What you need to do: Reproduce exactly, from the data that follows, the line with "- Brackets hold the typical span", the line with "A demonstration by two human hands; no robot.", and every line that lies between them.

Recorded data:
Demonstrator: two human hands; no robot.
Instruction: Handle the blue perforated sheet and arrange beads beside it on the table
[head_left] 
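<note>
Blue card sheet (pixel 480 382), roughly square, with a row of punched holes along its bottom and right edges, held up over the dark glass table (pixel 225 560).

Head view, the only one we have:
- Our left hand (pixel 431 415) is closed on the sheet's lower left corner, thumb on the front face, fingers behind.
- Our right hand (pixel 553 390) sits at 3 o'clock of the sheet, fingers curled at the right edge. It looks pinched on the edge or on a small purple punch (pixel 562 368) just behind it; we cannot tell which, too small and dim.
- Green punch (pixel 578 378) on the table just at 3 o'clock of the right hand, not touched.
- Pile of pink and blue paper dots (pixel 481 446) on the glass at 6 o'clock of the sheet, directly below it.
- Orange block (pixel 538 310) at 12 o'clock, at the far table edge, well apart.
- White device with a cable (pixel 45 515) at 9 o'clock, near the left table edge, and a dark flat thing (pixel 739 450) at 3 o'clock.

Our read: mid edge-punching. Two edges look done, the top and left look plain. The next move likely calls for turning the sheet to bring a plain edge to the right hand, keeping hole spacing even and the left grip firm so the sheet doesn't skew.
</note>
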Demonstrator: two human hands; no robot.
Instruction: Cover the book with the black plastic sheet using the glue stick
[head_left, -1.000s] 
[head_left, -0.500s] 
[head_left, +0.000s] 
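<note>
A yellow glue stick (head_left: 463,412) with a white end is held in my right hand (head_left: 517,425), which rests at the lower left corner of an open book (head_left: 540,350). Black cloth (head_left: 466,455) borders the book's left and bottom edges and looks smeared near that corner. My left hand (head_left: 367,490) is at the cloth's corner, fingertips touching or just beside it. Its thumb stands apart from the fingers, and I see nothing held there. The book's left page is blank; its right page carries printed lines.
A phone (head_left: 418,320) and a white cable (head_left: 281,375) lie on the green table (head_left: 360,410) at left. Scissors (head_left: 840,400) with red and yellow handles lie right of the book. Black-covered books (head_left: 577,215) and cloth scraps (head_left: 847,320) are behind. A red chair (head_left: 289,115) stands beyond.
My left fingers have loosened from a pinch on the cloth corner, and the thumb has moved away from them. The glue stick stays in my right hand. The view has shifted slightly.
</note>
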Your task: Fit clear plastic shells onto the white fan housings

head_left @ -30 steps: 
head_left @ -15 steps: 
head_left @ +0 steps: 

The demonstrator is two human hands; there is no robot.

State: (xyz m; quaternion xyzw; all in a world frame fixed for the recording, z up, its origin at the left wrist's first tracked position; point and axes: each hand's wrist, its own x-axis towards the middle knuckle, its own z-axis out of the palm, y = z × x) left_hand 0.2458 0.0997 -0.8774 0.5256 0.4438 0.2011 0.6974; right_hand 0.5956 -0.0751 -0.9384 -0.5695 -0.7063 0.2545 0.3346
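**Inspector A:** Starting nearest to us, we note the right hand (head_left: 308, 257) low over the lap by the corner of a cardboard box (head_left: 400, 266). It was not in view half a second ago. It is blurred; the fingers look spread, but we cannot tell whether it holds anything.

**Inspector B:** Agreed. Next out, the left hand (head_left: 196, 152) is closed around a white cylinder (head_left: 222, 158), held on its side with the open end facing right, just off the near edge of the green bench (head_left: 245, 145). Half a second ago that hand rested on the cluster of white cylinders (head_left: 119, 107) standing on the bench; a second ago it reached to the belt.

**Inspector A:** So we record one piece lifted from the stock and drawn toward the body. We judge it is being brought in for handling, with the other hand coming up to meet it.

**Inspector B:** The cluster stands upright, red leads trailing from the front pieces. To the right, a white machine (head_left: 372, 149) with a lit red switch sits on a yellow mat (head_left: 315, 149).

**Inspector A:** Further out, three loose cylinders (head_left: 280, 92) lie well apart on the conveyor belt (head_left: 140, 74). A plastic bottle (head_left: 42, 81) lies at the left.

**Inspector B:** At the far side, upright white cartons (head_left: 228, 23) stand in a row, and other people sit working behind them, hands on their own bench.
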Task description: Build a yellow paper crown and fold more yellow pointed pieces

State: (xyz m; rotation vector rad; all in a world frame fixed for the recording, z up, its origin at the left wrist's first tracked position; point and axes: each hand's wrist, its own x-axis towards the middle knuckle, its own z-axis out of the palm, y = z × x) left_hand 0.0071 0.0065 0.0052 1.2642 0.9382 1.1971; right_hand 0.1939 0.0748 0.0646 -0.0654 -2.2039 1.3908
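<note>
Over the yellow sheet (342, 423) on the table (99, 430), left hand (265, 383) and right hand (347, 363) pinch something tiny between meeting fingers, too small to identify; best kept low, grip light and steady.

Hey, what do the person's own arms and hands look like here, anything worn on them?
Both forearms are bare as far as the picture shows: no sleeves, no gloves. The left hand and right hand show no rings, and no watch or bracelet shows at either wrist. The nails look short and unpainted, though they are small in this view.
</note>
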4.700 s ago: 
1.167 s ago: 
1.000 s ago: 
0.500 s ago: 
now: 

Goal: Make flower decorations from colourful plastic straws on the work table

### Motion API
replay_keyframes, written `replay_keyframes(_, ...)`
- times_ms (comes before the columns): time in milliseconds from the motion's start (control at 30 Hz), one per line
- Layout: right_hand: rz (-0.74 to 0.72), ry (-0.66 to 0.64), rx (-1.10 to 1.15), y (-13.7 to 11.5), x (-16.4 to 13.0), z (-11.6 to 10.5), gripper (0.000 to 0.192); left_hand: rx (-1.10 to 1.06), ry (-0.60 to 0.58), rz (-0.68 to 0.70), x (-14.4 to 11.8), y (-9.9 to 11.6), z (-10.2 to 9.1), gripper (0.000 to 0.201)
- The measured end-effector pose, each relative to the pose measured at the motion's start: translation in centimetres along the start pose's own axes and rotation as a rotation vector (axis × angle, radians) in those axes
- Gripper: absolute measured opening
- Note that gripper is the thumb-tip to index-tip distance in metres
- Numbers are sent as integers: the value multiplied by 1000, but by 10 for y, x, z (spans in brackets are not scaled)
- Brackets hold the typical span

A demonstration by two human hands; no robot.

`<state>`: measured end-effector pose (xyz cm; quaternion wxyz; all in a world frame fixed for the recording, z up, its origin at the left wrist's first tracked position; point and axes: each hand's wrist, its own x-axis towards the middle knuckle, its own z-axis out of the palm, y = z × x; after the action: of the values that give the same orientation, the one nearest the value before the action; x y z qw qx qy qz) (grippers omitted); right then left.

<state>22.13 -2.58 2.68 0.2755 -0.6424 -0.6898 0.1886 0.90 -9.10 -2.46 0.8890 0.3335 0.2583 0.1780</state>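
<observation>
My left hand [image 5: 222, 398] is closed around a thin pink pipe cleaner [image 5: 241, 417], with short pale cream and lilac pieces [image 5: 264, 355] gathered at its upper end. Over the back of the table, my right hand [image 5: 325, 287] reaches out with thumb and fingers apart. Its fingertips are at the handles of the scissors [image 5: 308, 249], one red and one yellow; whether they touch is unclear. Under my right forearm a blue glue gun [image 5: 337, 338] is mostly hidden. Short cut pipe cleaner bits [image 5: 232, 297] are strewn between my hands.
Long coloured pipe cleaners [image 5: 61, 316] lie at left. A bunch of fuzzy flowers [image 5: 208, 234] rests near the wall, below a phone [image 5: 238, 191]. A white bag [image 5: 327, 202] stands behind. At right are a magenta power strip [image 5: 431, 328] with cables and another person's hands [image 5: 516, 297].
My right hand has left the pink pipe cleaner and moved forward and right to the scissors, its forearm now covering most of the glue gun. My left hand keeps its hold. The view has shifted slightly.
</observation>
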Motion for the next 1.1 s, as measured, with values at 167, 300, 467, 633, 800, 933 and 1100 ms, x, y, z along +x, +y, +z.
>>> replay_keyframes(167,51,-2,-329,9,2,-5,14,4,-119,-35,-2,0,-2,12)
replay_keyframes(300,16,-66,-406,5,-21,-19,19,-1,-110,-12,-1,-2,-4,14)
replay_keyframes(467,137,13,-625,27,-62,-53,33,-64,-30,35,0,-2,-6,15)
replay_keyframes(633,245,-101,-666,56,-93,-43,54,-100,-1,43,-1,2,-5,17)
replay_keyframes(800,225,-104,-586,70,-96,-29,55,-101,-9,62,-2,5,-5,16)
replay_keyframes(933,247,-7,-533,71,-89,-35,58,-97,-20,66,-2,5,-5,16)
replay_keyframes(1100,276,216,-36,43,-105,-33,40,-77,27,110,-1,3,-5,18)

Response to this task:
- Brackets hold the typical span

A demonstration by two human hands; no robot.

The submitted answer is complete.